Polemik Rangkap Jabatan di Sapeken, Sekdes Diduga Sekaligus Pimpin PAUD
LIMADETIK.COM, SUMENEP — Dugaan rangkap jabatan yang dilakukan seorang oknum Sekretaris Desa (Sekdes) di Kecamatan Sapeken, Kabupaten Sumenep, memicu sorotan dan pertanyaan dari masyarakat. Oknum perangkat desa tersebut diduga juga menjabat sebagai Kepala Sekolah Kelompok Bermain (KB) atau Pendidikan Anak Usia Dini (PAUD) di desa yang sama.
Praktik rangkap jabatan itu menjadi perbincangan hangat di tengah masyarakat karena dinilai berpotensi menimbulkan persoalan administratif dan mengganggu profesionalitas pelayanan publik.
Berdasarkan informasi yang dihimpun, oknum Sekdes tersebut telah menjalankan dua jabatan sekaligus dalam kurun waktu tertentu. Kondisi itu memunculkan tanda tanya mengenai kesesuaiannya dengan aturan perundang-undangan yang berlaku.
Seorang warga Desa Pagerungan Besar yang enggan disebutkan namanya mengaku kecewa jika dugaan tersebut benar terjadi. Menurutnya, jabatan Sekdes maupun Kepala KB/PAUD sama-sama memiliki tanggung jawab besar yang membutuhkan perhatian penuh.
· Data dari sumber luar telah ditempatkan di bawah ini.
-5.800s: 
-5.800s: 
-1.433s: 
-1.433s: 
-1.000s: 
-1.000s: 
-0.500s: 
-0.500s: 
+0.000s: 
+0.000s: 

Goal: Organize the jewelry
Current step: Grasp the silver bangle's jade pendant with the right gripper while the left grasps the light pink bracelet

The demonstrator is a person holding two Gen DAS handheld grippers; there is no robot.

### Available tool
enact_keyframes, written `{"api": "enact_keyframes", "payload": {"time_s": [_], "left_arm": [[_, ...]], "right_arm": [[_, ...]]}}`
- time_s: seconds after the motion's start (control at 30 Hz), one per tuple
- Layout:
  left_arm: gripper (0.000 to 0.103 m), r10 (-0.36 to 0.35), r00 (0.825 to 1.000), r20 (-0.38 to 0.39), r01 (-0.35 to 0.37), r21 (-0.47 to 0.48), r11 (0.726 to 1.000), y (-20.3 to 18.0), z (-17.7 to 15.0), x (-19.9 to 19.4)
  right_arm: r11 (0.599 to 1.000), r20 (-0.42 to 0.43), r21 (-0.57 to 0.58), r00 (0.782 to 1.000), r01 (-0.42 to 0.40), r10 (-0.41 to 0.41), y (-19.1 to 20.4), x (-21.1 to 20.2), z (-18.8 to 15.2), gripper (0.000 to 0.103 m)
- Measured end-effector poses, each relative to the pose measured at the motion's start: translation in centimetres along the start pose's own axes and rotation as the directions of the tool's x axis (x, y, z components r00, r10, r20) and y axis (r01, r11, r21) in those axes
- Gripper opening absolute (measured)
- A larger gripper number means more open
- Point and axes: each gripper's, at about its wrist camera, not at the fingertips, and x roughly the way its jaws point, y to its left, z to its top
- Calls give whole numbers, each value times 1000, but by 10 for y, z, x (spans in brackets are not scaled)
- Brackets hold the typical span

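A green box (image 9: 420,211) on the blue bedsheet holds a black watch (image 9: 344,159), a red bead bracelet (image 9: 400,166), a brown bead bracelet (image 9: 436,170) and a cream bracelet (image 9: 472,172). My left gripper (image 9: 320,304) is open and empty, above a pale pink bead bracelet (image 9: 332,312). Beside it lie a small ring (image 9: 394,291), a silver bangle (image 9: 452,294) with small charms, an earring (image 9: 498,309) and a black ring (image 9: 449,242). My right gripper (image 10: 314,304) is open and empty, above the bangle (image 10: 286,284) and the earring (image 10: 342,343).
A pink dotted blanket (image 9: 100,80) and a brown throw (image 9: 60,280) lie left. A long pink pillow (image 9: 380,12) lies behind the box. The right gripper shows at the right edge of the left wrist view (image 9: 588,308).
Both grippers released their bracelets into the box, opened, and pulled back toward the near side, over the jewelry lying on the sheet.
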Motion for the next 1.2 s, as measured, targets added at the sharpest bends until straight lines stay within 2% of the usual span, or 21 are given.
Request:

“Kalau benar merangkap jabatan, tentu sangat disayangkan. Dua jabatan itu sama-sama penting dan membutuhkan fokus. Kami berharap ada kejelasan dari pihak terkait,” ujarnya kepada media, Rabu (3/6/2026).
Ia menilai masyarakat berhak mengetahui apakah rangkap jabatan tersebut diperbolehkan oleh aturan atau justru bertentangan dengan ketentuan yang berlaku.
“Jangan sampai muncul kesan ada pembiaran. Kami hanya ingin semuanya transparan dan sesuai aturan. Kalau memang diperbolehkan, jelaskan kepada masyarakat. Kalau tidak, tentu harus dievaluasi,” katanya.
Warga lainnya juga mendesak pemerintah daerah serta instansi terkait segera melakukan penelusuran untuk memastikan kebenaran informasi tersebut agar tidak berkembang menjadi polemik berkepanjangan.
Menurutnya, kejelasan status jabatan sangat penting untuk menjaga kepercayaan masyarakat terhadap penyelenggaraan pemerintahan desa maupun lembaga pendidikan.
Hingga berita ini diterbitkan, oknum Sekdes yang bersangkutan belum memberikan keterangan resmi terkait dugaan rangkap jabatan tersebut.
Upaya konfirmasi telah dilakukan KanalNews.id anggita SMSI Sumenep, melalui sambungan telepon 0853313633XX dan pesan WhatsApp. Namun, hingga berita ini dipublikasikan, yang bersangkutan belum memberikan respons maupun tanggapan.
Media ini tetap membuka ruang hak jawab dan hak klarifikasi kepada pihak yang bersangkutan maupun instansi terkait guna memberikan penjelasan secara berimbang sesuai ketentuan Undang-Undang Nomor 40 Tahun 1999 tentang Pers.